** The problem **
Reproduce, exactly, the lines of the material below from the line containing "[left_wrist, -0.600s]" through the line containing "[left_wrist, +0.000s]", with both end lines included and nothing else.

'''

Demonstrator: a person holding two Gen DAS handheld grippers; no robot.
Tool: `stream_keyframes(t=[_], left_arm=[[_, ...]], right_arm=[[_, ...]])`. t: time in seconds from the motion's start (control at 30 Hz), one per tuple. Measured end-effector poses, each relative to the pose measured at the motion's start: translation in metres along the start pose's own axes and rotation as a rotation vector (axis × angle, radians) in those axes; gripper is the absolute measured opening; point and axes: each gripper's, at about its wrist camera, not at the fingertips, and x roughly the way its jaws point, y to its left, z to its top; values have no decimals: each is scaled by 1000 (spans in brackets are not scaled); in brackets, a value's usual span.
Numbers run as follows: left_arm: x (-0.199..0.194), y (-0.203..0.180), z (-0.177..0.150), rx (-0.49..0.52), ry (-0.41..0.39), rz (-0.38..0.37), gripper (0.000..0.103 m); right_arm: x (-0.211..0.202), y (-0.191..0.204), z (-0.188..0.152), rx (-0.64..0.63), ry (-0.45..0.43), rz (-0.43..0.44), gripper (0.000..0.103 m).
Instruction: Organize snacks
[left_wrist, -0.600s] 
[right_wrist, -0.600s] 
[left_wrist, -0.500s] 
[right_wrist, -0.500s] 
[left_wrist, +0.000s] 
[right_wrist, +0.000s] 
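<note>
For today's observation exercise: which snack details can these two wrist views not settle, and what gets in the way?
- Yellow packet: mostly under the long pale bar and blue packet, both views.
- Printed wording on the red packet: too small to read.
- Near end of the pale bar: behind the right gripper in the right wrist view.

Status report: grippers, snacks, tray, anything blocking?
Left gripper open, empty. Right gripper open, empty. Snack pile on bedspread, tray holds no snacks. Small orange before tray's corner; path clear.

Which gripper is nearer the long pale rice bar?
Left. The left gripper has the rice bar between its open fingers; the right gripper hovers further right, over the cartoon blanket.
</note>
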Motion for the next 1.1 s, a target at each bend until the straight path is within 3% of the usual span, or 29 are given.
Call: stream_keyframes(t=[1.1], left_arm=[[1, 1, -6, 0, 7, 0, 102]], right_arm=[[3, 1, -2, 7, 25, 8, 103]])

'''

** Written solution **
[left_wrist, -0.600s] 
[right_wrist, -0.600s] 
[left_wrist, -0.500s] 
[right_wrist, -0.500s] 
[left_wrist, +0.000s] 

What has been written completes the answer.